▶ [Aim of the exercise]: Filter the entries, keeping every line with the string "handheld".

▶ [Supplied entries]:
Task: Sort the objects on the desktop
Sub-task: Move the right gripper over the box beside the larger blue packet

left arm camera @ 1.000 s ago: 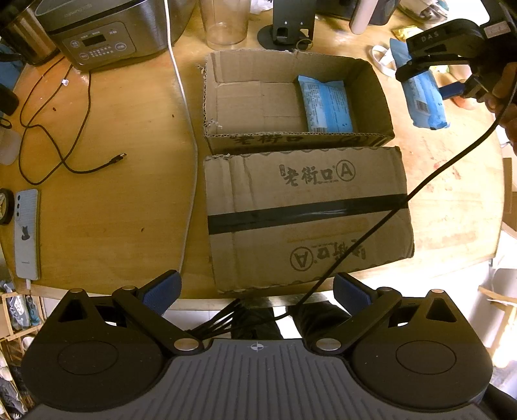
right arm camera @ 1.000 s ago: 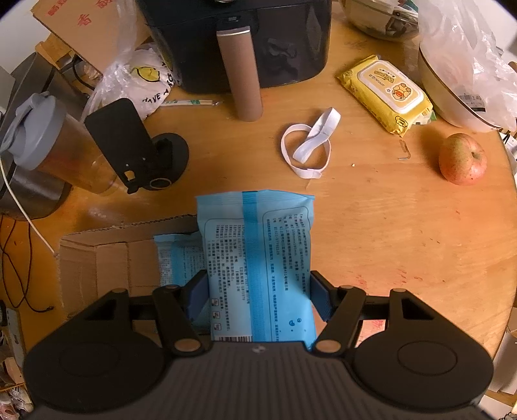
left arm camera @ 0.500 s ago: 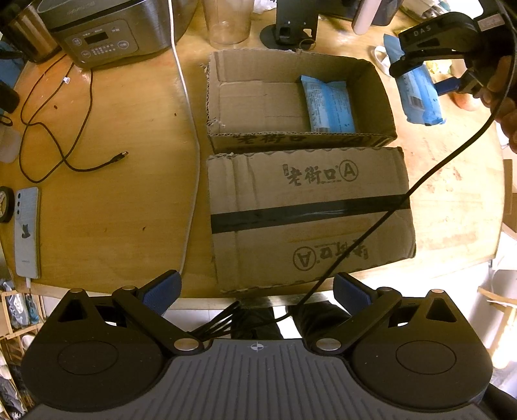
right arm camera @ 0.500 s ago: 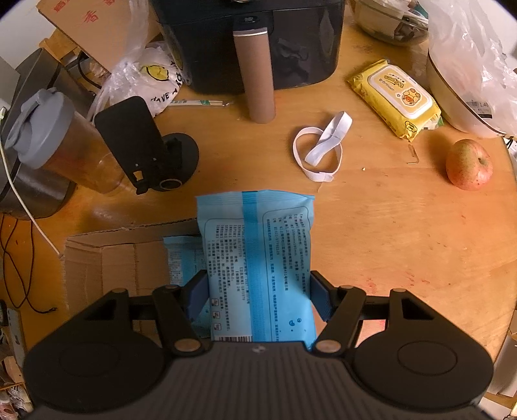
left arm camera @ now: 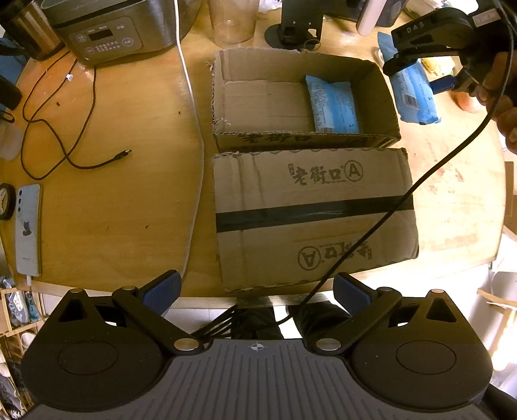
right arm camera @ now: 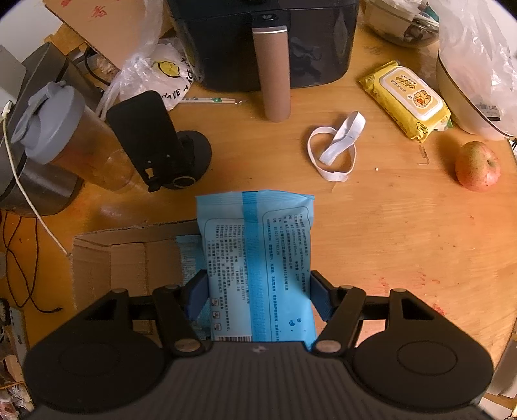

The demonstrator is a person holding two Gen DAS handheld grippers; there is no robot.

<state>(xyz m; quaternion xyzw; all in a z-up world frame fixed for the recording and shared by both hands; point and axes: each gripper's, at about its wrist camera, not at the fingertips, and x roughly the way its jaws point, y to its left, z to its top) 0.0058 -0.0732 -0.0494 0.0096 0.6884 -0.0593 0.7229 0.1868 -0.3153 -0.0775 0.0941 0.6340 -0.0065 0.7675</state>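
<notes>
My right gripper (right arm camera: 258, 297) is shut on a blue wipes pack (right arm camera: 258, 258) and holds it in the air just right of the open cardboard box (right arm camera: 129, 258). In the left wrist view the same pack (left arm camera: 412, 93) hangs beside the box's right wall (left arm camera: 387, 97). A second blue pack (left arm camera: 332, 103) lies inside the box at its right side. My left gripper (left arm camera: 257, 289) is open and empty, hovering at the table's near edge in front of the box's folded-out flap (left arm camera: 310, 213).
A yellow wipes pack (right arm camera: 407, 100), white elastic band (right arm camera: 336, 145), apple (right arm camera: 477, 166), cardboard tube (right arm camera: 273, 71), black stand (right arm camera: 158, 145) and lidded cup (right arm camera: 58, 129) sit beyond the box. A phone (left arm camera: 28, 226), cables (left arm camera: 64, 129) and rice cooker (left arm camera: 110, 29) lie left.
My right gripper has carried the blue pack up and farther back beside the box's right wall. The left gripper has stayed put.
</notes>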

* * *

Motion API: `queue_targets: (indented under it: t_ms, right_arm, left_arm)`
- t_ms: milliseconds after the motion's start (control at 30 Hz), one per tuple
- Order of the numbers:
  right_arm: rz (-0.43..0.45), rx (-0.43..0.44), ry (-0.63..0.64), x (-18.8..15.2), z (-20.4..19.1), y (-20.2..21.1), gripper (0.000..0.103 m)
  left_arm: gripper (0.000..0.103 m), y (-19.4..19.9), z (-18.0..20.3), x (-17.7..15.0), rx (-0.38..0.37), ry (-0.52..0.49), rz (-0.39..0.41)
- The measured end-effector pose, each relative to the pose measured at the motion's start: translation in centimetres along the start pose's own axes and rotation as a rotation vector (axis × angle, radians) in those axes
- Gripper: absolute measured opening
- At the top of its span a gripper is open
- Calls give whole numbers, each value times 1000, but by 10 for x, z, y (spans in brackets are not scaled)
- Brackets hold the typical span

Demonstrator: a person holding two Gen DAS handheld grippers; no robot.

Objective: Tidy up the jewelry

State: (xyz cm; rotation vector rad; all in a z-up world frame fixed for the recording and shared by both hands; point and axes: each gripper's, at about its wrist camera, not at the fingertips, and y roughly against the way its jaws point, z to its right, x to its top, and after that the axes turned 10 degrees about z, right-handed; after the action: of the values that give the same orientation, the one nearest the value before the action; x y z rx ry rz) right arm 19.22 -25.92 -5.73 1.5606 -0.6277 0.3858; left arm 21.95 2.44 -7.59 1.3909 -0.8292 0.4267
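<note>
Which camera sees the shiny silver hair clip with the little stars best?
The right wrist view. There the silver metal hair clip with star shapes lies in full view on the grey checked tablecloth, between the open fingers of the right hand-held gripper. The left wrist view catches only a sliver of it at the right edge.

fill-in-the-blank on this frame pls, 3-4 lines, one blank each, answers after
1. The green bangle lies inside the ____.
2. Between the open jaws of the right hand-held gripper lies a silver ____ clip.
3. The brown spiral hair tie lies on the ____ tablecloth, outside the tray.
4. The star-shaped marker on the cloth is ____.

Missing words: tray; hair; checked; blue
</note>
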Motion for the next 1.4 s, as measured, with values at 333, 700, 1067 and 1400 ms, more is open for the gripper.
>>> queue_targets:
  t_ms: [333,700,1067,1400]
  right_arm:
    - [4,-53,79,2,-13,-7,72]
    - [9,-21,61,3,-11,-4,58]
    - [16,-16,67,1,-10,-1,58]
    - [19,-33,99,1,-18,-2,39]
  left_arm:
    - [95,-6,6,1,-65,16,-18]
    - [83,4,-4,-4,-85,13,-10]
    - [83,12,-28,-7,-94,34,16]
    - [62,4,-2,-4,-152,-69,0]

▶ [Task answer]:
The demonstrator is a person holding two Gen DAS handheld grippers; there is no robot.
Demonstrator: a person holding two Gen DAS handheld grippers; no robot.

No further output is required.